■ What to do:
Your answer must consist of exactly the lines below, starting with the line with "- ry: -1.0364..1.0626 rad" and going on through the line with "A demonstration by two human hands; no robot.", and nothing else.

■ Data excerpt:
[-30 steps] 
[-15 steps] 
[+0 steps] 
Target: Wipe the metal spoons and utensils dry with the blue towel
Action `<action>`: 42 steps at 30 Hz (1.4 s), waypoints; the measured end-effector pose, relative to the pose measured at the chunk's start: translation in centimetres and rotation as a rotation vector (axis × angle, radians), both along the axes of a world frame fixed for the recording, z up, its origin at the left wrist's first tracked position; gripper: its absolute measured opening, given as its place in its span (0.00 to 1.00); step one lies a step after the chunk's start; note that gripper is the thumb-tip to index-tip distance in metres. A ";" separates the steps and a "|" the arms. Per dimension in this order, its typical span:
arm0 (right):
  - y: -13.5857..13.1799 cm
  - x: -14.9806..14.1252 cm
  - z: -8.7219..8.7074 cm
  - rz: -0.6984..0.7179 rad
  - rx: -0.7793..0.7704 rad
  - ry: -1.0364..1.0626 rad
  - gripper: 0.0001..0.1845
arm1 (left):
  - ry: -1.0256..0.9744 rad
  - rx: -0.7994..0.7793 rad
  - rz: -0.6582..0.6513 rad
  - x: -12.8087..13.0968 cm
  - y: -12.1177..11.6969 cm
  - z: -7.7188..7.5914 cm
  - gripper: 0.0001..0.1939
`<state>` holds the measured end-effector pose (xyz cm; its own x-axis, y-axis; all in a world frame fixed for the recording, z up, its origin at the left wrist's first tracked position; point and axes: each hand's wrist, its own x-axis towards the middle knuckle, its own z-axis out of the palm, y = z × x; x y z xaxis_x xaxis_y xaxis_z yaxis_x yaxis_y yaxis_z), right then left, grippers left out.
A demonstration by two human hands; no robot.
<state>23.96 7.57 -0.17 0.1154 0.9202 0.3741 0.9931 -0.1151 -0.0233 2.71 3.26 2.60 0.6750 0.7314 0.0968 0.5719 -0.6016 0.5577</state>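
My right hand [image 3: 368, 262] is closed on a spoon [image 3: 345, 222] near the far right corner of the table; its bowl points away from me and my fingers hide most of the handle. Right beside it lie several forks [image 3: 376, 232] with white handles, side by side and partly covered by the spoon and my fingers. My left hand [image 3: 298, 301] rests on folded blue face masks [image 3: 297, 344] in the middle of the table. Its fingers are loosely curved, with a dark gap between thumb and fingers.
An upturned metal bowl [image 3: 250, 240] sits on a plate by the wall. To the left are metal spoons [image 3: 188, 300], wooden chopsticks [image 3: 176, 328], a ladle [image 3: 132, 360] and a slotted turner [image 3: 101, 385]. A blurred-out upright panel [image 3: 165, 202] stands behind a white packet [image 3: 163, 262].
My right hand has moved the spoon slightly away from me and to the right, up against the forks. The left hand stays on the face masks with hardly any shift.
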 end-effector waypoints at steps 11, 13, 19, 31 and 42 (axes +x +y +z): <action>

■ Your solution:
  - ry: -1.0364..1.0626 rad
  - gripper: 0.0001..0.1845
arm1 (left):
  - ry: -1.0256..0.9744 rad
  - rx: -0.7994..0.7793 rad
  - rz: -0.6582..0.6513 rad
  - x: -12.8087..13.0968 cm
  - y: -12.1177..11.6969 cm
  - z: -7.7188..7.5914 cm
  - gripper: 0.0001..0.1939
`<state>` holds the measured end-effector pose (xyz cm; its own x-axis, y-axis; all in a world frame fixed for the recording, z up, its origin at the left wrist's first tracked position; point and axes: each hand's wrist, its own x-axis towards the middle knuckle, its own z-axis out of the palm, y = z × x; x y z xaxis_x xaxis_y xaxis_z yaxis_x yaxis_y yaxis_z), right then left, grippers left out.
A demonstration by two human hands; no robot.

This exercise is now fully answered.